[[ Recorded information open ]]
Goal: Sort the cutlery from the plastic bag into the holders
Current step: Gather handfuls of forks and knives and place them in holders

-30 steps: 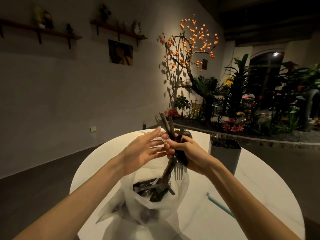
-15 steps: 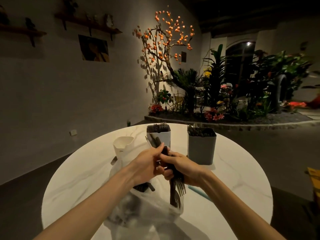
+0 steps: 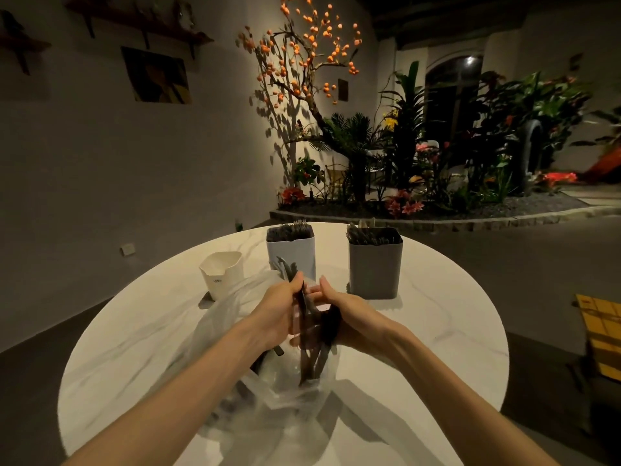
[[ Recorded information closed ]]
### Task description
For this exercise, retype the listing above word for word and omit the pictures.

### Response to this task
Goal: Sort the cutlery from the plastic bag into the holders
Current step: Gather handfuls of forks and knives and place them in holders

-30 steps: 
-15 steps: 
+0 steps: 

The full output has been given.